Figure 1: Master Data Management hub

Architecture wise, the primary component of a Master Data Management tool is the MDM hub as seen in Figure 1. The MDM hub can typically be accessed through a web services interface. The master data in the MDM hub is synchronized and updated through the synchronization algorithm of each MDM tool. There are three different approaches to implement a MDM solution and each has their own pros and cons: you can read about them here.

Drawbacks of applying MDM to social media data
With the implementation architectures in mind, let’s talk about the data going into the database. The data population process of the MDM hub is similar to that of the traditional data warehouse. Many MDM implementations include standard extract, transform and load (ETL) tools. A typical data load consists of extracting data from the source system; transforming the extracted data to the hub data model; checking the data for duplicates; and loading the data into the MDM hub’s database.
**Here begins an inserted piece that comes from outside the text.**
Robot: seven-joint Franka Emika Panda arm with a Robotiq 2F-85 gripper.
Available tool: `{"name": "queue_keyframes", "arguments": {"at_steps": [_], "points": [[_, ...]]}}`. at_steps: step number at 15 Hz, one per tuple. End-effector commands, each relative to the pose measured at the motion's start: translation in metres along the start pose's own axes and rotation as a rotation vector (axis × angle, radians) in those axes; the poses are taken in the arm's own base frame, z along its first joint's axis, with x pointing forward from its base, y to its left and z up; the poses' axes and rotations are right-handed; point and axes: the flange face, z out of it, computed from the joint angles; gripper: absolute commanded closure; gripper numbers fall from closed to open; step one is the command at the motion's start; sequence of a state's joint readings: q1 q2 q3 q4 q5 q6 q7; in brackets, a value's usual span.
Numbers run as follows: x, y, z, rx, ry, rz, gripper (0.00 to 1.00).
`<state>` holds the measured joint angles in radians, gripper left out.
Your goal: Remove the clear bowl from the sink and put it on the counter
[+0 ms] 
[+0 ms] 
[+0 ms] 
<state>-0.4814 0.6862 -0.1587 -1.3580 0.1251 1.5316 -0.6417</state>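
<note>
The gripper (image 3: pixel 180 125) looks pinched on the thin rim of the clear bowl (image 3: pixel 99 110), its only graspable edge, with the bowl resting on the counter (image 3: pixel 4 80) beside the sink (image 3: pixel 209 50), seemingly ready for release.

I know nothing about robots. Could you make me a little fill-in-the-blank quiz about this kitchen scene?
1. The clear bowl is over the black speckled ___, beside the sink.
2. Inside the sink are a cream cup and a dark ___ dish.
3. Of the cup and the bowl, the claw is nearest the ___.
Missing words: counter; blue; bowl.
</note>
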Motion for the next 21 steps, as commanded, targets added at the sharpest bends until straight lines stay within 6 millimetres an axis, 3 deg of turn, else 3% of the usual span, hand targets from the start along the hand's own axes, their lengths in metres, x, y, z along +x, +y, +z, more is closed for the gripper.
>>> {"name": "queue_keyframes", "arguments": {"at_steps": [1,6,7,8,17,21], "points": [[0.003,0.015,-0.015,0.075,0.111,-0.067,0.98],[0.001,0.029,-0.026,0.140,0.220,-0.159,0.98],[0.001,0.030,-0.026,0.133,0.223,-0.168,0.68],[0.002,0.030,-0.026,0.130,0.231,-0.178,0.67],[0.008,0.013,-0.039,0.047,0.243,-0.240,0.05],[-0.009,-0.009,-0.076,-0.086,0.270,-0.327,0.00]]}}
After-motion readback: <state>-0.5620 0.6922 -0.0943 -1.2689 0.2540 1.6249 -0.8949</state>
This MDM process works fairly well for data integration from disparate sources. However, there are a few caveats when using a MDM solution for social media data. The first issue comes from the duplication checking in the MDM hub, which typically provides a duplication-checking algorithm to specify the degree of confidence desired for the specific data set being imported.

For example, if a company specified it wanted to import a set of customer data with 95 percent confidence, the MDM hub would complete the matching process and return the entries that have less than 95 percent confidence in the matching process for manual processing. This poses a major issue. With the amount of social media available, it is nearly impossible to manually process everything.
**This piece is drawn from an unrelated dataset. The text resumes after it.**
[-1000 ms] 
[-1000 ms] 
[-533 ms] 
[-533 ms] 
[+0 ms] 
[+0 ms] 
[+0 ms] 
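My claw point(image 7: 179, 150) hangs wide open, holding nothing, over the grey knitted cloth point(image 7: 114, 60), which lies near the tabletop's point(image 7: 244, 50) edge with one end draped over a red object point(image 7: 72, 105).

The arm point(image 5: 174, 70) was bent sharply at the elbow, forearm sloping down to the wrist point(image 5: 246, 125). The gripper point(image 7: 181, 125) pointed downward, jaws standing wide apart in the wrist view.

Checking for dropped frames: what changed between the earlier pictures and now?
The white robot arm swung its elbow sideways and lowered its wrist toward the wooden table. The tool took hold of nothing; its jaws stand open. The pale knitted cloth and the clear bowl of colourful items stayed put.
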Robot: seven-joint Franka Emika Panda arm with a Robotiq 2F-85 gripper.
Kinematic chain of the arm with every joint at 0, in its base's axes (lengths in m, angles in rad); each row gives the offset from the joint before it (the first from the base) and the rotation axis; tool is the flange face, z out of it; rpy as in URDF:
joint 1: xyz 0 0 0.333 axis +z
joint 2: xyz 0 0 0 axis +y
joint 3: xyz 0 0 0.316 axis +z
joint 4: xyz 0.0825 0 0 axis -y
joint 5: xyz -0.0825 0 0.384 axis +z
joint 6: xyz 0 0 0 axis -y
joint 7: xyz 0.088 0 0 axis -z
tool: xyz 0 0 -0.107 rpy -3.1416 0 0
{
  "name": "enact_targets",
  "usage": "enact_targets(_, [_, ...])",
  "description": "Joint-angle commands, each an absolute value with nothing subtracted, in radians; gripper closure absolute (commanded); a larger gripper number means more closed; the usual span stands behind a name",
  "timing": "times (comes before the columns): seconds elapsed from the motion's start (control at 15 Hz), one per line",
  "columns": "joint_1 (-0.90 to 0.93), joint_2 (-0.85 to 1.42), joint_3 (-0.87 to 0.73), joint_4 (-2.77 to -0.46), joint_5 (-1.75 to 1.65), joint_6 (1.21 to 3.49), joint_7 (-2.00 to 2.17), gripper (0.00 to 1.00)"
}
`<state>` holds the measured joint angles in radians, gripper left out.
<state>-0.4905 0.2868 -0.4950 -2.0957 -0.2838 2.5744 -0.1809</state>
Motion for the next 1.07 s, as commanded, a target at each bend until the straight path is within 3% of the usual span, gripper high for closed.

Furthermore, the matching processes in the majority of MDM hubs are only name or address matching by wording or capitalization. This isn’t particularly helpful when social media can have many fields available for matching. How do we find out the Michael X that just bought bacon is the same Michael X on the social media platform? What happens if the Michael Smith we found claims that he is a vegan in his social media profile? These are the issues that don’t fall within the reach of typical MDM solutions.

The third issue is that MDM hubs are not optimized for real-time data streams. Some social media information is time sensitive and needs to be processed immediately for marketing campaigns.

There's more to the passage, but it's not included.